● **What is expected**: The answer should consist of every line in the material below that has the word "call".

● **Data shown**:
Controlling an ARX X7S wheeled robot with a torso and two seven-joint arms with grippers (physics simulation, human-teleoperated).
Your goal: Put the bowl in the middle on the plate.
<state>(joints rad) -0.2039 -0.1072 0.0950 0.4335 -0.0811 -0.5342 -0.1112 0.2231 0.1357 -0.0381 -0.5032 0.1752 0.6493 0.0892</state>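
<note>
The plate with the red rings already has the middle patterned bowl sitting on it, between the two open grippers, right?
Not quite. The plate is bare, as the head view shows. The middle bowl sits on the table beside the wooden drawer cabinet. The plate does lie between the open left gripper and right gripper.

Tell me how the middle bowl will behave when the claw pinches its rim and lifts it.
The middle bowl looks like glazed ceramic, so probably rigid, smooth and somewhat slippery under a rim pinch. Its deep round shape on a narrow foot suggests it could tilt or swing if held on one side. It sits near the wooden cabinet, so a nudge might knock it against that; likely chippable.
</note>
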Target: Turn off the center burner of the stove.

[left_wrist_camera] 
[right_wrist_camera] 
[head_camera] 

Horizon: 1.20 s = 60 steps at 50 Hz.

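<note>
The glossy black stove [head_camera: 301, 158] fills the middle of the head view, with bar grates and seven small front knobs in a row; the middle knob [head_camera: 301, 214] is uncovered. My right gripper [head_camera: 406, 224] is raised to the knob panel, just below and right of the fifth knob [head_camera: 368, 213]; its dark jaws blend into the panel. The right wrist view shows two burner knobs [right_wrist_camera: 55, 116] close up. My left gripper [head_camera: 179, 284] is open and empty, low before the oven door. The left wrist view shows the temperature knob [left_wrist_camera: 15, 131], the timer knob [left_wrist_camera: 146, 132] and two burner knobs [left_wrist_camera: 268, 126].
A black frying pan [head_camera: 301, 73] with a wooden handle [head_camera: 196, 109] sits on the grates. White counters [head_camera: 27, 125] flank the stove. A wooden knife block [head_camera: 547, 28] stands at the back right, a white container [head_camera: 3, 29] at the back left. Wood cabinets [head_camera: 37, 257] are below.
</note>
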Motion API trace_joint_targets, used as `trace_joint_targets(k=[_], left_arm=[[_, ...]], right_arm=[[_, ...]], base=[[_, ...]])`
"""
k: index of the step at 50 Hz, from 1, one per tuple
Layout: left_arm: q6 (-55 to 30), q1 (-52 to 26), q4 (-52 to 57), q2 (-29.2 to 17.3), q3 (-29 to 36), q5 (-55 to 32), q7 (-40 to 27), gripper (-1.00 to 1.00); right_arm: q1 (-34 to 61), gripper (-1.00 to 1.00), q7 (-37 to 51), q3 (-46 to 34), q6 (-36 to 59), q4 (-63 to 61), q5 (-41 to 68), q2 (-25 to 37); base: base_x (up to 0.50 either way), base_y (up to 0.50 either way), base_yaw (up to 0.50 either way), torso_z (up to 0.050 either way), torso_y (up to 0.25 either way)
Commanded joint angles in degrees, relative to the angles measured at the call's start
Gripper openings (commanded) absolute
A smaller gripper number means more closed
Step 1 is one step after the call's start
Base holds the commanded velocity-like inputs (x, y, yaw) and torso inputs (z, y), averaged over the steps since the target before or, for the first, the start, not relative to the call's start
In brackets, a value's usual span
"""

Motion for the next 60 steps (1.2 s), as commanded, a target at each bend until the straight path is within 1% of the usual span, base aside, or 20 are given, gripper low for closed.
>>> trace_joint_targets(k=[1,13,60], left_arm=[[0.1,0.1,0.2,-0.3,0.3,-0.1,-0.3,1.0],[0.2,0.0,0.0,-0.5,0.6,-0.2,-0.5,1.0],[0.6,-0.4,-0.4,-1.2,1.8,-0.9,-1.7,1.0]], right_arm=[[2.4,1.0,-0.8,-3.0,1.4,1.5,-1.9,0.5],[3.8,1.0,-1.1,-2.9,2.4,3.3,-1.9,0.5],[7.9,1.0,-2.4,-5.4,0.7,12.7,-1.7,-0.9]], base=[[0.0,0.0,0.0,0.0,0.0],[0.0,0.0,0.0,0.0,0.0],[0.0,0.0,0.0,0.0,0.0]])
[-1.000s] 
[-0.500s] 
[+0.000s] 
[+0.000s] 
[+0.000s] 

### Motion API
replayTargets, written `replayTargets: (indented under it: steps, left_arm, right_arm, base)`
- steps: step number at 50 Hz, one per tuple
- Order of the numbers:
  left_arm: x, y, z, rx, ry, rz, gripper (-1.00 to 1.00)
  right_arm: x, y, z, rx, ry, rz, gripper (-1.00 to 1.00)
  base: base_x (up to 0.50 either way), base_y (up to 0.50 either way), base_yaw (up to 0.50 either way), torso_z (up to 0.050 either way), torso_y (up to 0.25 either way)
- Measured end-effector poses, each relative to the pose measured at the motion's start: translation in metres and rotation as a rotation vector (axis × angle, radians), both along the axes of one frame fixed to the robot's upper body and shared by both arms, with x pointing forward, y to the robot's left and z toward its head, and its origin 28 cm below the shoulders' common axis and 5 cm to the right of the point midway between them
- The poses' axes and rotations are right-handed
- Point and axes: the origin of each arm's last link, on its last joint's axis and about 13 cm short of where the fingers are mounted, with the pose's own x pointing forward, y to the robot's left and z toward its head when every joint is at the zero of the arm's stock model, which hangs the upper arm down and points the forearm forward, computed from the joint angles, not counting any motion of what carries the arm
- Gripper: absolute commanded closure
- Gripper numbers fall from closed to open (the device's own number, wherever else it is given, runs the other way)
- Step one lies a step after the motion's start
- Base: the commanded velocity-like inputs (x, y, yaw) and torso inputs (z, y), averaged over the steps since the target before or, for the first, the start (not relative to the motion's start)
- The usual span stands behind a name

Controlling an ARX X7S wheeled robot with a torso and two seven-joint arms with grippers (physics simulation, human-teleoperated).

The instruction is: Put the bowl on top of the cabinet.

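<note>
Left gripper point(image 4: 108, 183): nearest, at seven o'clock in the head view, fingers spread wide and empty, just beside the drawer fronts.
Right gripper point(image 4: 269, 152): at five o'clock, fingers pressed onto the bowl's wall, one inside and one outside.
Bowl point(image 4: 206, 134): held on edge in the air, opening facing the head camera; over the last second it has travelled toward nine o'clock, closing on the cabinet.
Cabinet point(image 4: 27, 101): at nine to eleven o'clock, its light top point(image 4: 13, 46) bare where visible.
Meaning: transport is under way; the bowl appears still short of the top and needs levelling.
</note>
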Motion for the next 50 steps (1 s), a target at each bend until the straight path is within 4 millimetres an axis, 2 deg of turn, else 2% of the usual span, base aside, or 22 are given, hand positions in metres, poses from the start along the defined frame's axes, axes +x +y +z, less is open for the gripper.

● **Response for this exercise**:
Commanded joint angles in degrees, relative to the angles measured at the call's start
Step 1 is one step after the call's start
Base holds the commanded velocity-like inputs (x, y, yaw) and torso inputs (z, y), averaged over the steps since the target before or, for the first, the start, not relative to the call's start

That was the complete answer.